Nora Fingscheidt’s The Outrun*, based on the memoir of the same name by Amy Liptrot, is not a film you just see—it’s a film you experience with your body, from the crashing waves surf on the Orkney Islands to the thumping beat of a London nightclub. You also feel the emotions of the central character Rona (Saoirse Ronan) as if they were your own, which is a tribute to both Ronan’s performance and to the Fingscheidt’s direction. 

Don’t go to this film if you’re not looking for an intense experience, in other words. If you are up for it, however, you’ll get to see one of the finest acting performances of the year, captured with great attention to atmosphere by cinematographer Yunus Roy Imer. Special bonus: much of The Outrun was shot on locations in the Orkneys, including Kirkwall, Stromness and Papa Westray, and you get to see both the beauty and the desolation of isolation life. 

When she was young, Rona couldn’t wait to get away from her parent’s farm in the Orkney Islands (off the northeast coach of Scotland), where she was saddled with a bipolar father (Stephen Dillane) and a mother (Saskia Reeves) so religious she sometimes seems to have left her humanity behind. Rona found freedom in London, all right, but also drugs and alcohol, which she abused to the point of blacking out and more than once had to ask her perfectly nice boyfriend Daynin (Paapa Essiedu) “What did I do last night?” She made a fine mess of her life, in other words, and even if you’re as cute as Saoirse Ronan there are limits to what people will put up with.

After completing a recovery program in London, Rona returns home to her parent’s farm to try to regain her sense of self and keep away from the influences that got her into trouble. After a rough beginning, she starts to come back to herself, a process that accelerates after she later gets a job observing corncrakes on the more remote island of Papa Westray, where Liptrot wrote the memoir that forms the basis for this film.  

The Outrun is often described as an addiction memoir (or recovery memoir), which may be a fair description of the book, but those labels give a misleading idea of what the film is really like. Although it does not shy away from portraying Liptrot’s alcoholism and recovery, it’s really a coming-of-age story that was slightly delayed due to substance abuse. Over the course of the film, we see a young woman coming to terms with herself and her demons, while also coming into herself and finding her place in the world. That the process took place somewhat later than is expected in the conventional chronology is beside the point: it happened, and that’s something to celebrate.

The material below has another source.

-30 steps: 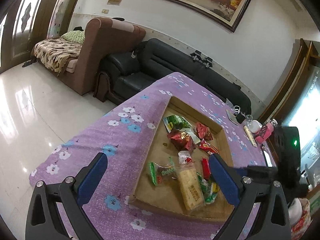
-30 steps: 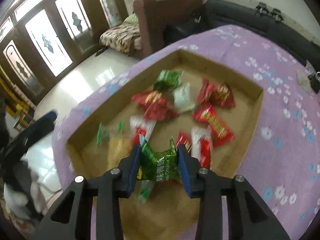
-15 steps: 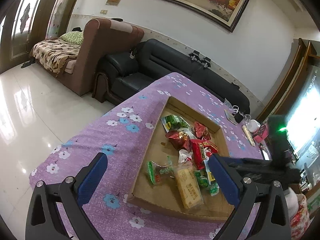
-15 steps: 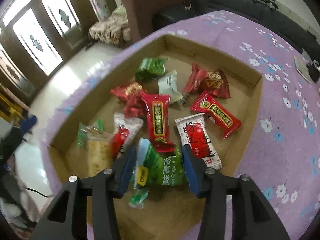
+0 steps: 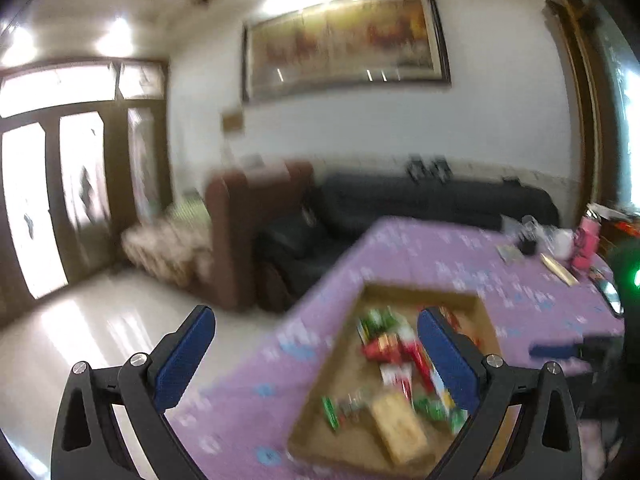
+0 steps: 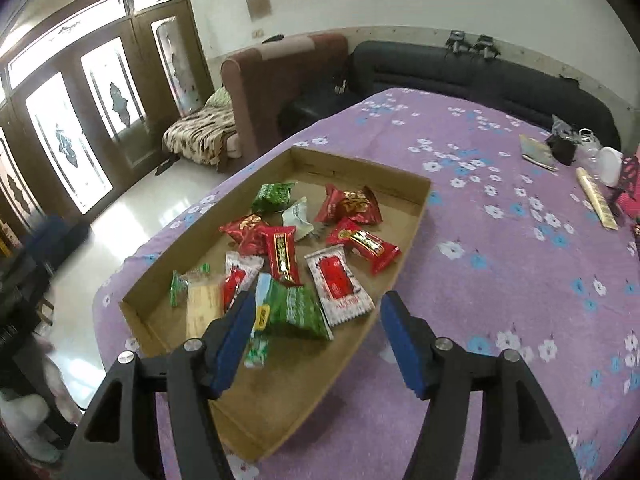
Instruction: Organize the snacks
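Note:
A shallow cardboard tray [image 6: 416, 216] on the purple flowered tablecloth [image 6: 500, 264] holds several red, green and white snack packets. My right gripper [image 6: 316, 316] is open above the tray's near end. The green packet [image 6: 292, 310] lies in the tray just in front of its left finger, free of the pads. A yellow wafer pack [image 6: 202, 308] lies at the tray's left. My left gripper [image 5: 316, 344] is open and empty, raised off the table's left side. Its view is blurred; the tray [image 5: 488, 320] shows low right.
At the table's far right are a pink item [image 6: 628, 188], a white cup [image 6: 610, 166], a wrapped stick [image 6: 596, 200] and a dark pouch [image 6: 562, 148]. A black sofa [image 6: 480, 76] and a brown armchair [image 6: 280, 76] stand behind the table.
My right gripper has opened and let go of the green packet, which now lies in the tray, and has pulled back. My left gripper has swung upward, blurring its view.

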Demonstrator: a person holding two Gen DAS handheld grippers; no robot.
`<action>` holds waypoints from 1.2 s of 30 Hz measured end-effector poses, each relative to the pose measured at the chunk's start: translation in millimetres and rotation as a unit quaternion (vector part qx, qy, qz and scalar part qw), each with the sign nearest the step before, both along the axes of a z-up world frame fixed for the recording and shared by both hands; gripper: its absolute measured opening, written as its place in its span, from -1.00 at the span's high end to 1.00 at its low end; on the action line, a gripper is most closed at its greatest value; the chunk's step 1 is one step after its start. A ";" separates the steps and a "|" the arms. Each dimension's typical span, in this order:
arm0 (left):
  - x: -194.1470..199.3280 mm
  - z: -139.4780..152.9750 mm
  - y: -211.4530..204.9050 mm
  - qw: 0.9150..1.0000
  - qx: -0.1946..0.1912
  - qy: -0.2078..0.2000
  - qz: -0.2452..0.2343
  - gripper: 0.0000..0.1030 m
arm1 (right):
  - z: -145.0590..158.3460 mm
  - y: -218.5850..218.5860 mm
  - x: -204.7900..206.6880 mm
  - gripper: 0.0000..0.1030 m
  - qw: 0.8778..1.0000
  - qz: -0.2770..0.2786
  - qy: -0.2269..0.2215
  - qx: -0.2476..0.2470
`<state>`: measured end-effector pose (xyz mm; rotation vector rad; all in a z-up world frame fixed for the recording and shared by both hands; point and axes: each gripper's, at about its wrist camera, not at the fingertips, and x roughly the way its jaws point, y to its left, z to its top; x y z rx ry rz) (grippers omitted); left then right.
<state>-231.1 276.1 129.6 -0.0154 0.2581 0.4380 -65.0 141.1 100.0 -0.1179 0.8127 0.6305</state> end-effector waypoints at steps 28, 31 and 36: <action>57.0 -34.2 -16.8 0.975 -0.165 0.146 -0.013 -0.99 | -11.3 -20.5 -42.9 -0.46 0.999 0.005 -0.034 -0.002; 58.0 -36.1 -13.3 0.974 -0.169 0.149 -0.012 -0.99 | -11.7 -16.9 -43.9 -0.46 0.999 0.007 -0.034 -0.006; 60.5 -40.6 -9.2 0.972 -0.176 0.153 -0.016 -0.99 | -14.2 -11.8 -43.4 -0.46 0.999 0.008 -0.031 -0.010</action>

The story of The Outrun (from a screenplay by Liptrot and Fingscheidt) is told in fragments and out of order, a choice that doesn’t serve the material well. When the main subject of a film is the maturation of an individual, cutting back and forth in time is often more annoying than enlightening, and that’s certainly the case here.  The film is also over-long, with too many repetitive sequences of dissipation in London (the recovery is far more interesting than the addiction). On the plus side, since Fingscheidt isn’t trying to create a conventional biopic, jumping around in time works facilitates a mood that can accommodate some of the film’s more expressionistic segments, and those succeed reasonably well in finding visual analogues to Rona’s inner states. | Sarah Boslaugh

*In Scots, the term “outrun” refers to the enclosed arable land around a homestead.